Sono tre storie diverse ma legate, è un'unica emozione in fondo e anche se sono attori diversi li percepisco come se fossero personaggi unici.
Citi spesso le filosofie orientali, come le hai scoperte?
Tutto è cominciato quasi casualmente con la visione di "Viaggio a Tokyo" di Ozu: è stato come se mi si sbloccasse qualcosa, ho proprio sentito qualcosa dentro di me cambiare. Ho visto quindi tutto l'Ozu possibile, e poi tutto ciò che ha fatto un suo "figlio" artistico come Kore-eda Hirokazu, ma ho anche scoperto Naruse Mikio, coetaneo di Ozu.
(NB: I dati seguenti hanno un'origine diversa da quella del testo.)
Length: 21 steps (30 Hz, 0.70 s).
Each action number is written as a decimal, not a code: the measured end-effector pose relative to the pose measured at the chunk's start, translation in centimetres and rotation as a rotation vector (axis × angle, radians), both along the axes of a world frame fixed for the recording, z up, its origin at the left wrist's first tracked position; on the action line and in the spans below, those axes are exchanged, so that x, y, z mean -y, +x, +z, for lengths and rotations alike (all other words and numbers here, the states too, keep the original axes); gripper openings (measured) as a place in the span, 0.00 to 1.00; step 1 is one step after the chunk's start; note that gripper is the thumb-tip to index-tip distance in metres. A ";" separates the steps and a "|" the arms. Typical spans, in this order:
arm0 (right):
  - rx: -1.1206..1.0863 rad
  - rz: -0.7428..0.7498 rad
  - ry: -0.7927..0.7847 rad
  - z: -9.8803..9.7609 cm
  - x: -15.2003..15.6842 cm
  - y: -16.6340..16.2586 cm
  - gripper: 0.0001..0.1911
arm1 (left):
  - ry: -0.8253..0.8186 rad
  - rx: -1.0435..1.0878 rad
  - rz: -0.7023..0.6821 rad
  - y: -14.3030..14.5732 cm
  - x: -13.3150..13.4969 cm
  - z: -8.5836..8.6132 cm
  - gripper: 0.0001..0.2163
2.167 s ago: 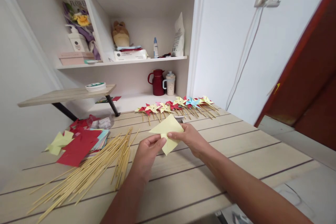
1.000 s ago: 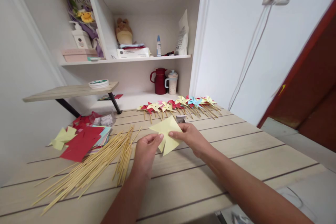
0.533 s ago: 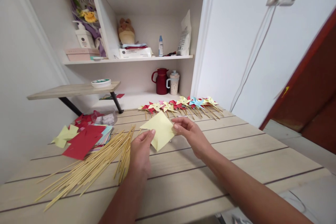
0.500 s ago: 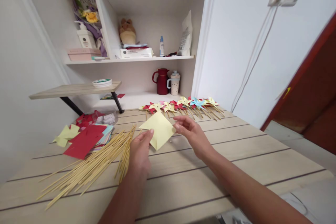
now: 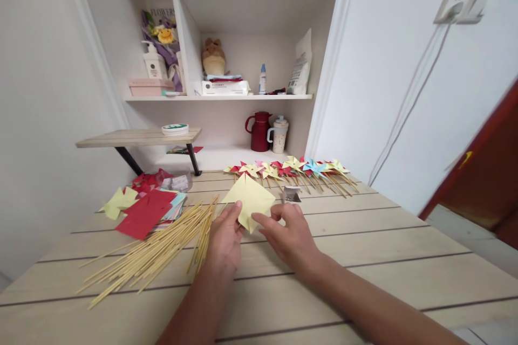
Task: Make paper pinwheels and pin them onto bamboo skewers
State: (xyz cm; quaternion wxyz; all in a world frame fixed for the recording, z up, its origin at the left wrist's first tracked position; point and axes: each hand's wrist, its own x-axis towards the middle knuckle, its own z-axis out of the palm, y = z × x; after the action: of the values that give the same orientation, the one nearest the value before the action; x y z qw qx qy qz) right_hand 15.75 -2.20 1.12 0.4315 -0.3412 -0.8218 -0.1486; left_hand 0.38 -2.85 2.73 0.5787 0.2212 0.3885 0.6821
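A pale yellow paper square [image 5: 250, 202], cut into flaps, is held just above the wooden table [image 5: 364, 259]. My left hand [image 5: 226, 237] pinches its left lower edge with the thumb on top. My right hand [image 5: 289, 234] pinches its lower corner with fingertips. A heap of bamboo skewers [image 5: 157, 250] lies to the left of my left hand. Finished paper pinwheels [image 5: 291, 168] on sticks lie in a row at the far edge. A small clear packet [image 5: 292, 194] sits just beyond my right hand.
Red, yellow and blue paper sheets [image 5: 143, 210] are stacked at the far left. A low wooden riser [image 5: 137, 137] carries a round tin. Behind stand white shelves with a red jug [image 5: 259, 132], a cup and bottles. A red door [image 5: 481, 172] is on the right.
The view has shifted right and tilted up. My right hand has moved from the paper's right corner down to its lower corner. The left hand keeps its hold.
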 end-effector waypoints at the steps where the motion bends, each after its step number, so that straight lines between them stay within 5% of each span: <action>1: 0.013 -0.017 -0.003 0.0 -0.1 0.0 0.16 | 0.004 -0.003 -0.010 0.0 0.0 -0.1 0.10; 21: -0.347 0.096 -0.159 1.1 -1.1 0.7 0.06 | 0.068 -0.224 0.028 0.8 0.3 0.1 0.14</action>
State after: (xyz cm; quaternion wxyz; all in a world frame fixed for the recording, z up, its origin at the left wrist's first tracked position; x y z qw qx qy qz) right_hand 16.48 -1.15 2.17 0.5450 -0.3552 -0.7594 -0.0012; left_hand 1.22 -3.20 2.80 0.5144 0.3102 0.4305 0.6737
Come affrontano la dilatazone del tempo, come raccontano i rapporti familiari mi affascina molto.
Ma ho influenze anche più occidentali, come ad esempio Linklater, Antonioni, Kieslowski...
E ora, dopo l'incontro con Moretti e i riscontri internazionali di "Sciaraballa", dove sta andando la tua ricerca?
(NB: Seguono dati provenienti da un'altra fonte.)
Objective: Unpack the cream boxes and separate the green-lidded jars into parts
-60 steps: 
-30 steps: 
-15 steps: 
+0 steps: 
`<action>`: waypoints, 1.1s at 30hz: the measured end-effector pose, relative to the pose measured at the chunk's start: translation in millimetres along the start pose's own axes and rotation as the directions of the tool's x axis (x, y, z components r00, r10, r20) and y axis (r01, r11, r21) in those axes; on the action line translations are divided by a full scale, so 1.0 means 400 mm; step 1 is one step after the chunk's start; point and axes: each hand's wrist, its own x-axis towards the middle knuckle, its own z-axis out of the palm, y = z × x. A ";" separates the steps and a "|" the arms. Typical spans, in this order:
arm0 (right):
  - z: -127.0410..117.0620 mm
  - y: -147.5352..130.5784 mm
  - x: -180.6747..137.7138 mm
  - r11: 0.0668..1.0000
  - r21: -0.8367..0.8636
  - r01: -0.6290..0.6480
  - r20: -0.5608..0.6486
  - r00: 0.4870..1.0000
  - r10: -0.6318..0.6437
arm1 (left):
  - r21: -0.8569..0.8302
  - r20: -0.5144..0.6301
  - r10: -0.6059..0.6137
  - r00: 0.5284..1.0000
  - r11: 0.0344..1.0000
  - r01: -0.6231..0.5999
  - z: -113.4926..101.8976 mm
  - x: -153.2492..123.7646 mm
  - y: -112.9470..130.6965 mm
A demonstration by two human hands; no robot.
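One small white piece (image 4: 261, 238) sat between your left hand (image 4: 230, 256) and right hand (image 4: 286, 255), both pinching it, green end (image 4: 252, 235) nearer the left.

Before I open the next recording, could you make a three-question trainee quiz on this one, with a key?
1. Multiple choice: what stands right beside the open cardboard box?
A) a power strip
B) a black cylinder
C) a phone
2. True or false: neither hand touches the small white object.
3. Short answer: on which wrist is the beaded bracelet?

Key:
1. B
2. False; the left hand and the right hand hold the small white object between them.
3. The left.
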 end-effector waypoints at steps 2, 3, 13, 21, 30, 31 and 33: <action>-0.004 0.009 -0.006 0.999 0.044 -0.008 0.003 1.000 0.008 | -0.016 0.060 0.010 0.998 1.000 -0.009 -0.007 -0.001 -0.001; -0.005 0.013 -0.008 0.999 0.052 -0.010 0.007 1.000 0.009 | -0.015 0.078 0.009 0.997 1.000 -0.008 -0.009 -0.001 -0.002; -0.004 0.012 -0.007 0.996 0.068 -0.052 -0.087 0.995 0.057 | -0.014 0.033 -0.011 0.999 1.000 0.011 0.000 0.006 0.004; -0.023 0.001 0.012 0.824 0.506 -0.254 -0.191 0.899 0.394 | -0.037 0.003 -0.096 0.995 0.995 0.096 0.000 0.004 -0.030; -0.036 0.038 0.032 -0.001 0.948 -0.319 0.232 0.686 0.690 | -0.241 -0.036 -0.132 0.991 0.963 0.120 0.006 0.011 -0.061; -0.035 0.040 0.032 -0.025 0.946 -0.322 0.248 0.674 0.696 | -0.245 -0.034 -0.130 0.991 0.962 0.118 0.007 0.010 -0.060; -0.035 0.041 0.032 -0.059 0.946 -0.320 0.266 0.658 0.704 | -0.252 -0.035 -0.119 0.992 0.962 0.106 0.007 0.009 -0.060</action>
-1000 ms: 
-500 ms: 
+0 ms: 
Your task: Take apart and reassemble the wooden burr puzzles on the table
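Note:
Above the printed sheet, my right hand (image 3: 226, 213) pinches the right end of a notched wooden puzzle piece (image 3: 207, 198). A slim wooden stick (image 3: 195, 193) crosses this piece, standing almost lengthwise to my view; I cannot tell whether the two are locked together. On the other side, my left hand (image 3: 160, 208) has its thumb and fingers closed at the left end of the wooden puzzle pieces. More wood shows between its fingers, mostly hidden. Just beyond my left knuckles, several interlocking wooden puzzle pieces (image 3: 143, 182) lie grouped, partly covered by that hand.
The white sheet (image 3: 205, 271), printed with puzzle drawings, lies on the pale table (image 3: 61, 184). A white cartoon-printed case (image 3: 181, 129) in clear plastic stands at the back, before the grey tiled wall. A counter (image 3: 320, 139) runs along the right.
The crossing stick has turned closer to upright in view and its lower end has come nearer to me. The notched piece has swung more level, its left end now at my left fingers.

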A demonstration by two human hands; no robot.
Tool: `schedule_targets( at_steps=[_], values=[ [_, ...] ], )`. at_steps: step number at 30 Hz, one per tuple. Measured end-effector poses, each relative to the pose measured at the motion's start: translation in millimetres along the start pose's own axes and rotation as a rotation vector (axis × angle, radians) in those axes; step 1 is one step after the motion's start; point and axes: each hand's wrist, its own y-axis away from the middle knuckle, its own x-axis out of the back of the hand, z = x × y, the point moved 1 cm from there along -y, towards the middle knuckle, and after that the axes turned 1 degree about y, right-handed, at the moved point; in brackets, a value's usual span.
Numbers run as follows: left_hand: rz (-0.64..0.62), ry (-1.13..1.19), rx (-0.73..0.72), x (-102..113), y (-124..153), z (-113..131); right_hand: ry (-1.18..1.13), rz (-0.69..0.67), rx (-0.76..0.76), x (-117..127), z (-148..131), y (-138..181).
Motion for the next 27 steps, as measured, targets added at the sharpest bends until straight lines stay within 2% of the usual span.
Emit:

Devo dire che tra Bimbi Belli e Clermont qualcosa si è mosso.
La mia indagine continua: viviamo in un'epoca in cui abbiamo la presunzione di primeggiare sempre e comunque, vedo la rabbia e l'ansia che c'è nel giorno d'oggi, il senso di fallimento che opprime tutti già a 15-16 anni. Sono in produzione con il mio nuovo film, che racconta questo periodo storico in cui lo sbaglio non è più accettato, si parla solo di chi vince e mai di chi perde...
Per questo il titolo sarà "Tempo al tempo", un riferimento cronologico ma anche meteorologico, il tema del clima è attualissimo e pesa molto su questa sensazione di sbandamento delle generazioni più giovani.